Patient characteristics

Patient characteristics are presented in Table 1. The median age of the patients was 61 years with a range of 23 to 97 years (25^th, 75^th percentile; 53–67 years). Approximately, a half of the patients were obese. Sixty-eight patients (28%) had preserved systolic function, LVEF ≥ 40%. Average daily caloric intake was 1,837 kcal with a range of 1,010 to 4,363 kcal. As a group, patients were primarily in NYHA class II and III. A majority of patients were prescribed angiotensin-converting enzyme inhibitors, beta blockers, and diuretics.

Table 1.

Patient characteristics

N = 244

Characteristics		N (%) or Mean ± SD

		Total	NYHA class I/II (n = 134)	NYHA class III/IV (n = 110)
Age (years)		61 ± 12	61 ± 12	61 ± 12
	< 70 years	197 (80.7)	109 (81.3)	88 (80.0)
	≥ 70 years	47 (19.3)	25 (18.7)	22 (20.0)
Gender	Male	162 (66.4)	93 (69.4)	69 (62.7)
	Female	82 (33.6)	41 (30.6)	41 (37.3)
Body mass index (kg/m²)		30.4 ± 7.1	29.2 ± 6.1	31.8 ± 8.1^*
	Normal weight (< 25)	59 (24.1)	38 (28.4)	21 (19.1)
	Overweight (25 – 29.9)	68 (27.9)	41 (30.6)	27 (24.5)
	Obese (≥ 30)	117 (48.0)	55 (41.0)	62 (56.4)
HF etiology	Non-ischemic heart disease	130 (53.3)	81 (60.4)	49 (44.5)
	Ischemic heart disease	114 (46.7)	53 (39.6)	61 (55.5)^*
Left ventricular ejection fraction (%)		34 ± 13	35 ± 12	33 ± 14^*
	< 40%	176 (72.1)	95 (70.9)	81 (73.6)
	≥ 40%	68 (27.9)	39 (29.1)	29 (26.4)
Total comorbidity score		3.1 ± 1.9	2.5 ± 1.5	3.8 ± 2.2^*
	Hypertension	169 (70.1)	91 (68.9)	78 (71.6)
	Diabetes mellitus	88 (36.1)	42 (31.3)	46 (41.8)
Total energy (Kcal/day)		1,837 ± 654	1,839 ± 638	1,834 ± 677
Medication	ACE inhibitors	166 (68.0)	91 (67.9)	75 (68.2)
	Angiotension II receptor blocker	50 (20.5)	27 (20.1)	23 (20.9)
	Digoxin	57 (23.4)	23 (17.2)	34 (30.9)
	β-blocker	216 (88.5)	121 (90.3)	95 (86.4)
	Diuretics	184 (75.4)	96 (71.6)	88 (80.0)
	Aldosterone antagonist	63 (25.8)	31 (23.1)	32 (29.1)

Open in a new tab

ACE; angiotensin-converting enzyme, HF; heart failure, NYHA; New York Heart Association

; p < 0.05 by independent t-test between NYHA classes I/II vs. III/IV.

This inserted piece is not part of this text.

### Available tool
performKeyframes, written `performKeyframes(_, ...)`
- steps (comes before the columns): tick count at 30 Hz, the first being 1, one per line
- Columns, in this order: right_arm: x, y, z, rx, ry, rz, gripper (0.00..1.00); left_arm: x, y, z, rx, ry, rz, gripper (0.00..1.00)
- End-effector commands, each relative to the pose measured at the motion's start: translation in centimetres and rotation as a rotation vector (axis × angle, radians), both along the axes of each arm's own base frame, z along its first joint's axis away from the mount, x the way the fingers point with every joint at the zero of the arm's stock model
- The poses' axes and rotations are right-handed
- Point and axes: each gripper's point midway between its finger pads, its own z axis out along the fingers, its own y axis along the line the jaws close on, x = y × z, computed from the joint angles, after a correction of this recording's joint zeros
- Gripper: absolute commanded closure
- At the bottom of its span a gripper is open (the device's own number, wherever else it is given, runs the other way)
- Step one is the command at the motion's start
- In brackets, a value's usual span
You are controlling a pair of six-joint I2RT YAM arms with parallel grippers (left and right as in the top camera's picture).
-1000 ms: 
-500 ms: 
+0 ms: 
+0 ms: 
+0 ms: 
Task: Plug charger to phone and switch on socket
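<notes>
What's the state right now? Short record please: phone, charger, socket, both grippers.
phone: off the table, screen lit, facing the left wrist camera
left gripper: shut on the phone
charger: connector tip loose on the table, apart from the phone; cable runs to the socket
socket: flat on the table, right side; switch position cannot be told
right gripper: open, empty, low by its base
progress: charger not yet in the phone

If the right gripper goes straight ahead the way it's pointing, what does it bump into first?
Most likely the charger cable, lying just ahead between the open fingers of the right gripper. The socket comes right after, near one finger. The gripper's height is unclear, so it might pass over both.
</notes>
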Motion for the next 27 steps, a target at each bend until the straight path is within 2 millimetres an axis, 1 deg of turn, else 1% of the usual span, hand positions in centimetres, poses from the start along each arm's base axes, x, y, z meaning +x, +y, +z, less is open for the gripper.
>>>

Patients in NYHA class III/IV had more ischemic heart disease as the etiology of HF, higher BMI, lower LVEF, and greater total co-morbidity scores than patients in NYHA class I/II. However, there were no differences in ACE inhibitors, beta blockers, or diuretics use between NYHA class I/II and class III/IV (Table 1).

Dietary sodium intake-based differences

The average intake of dietary sodium was approximately 3.2 g. Forty-six percent of patients had greater than 3g of daily sodium intake, and 13.5 % had less than 2g of daily sodium intake.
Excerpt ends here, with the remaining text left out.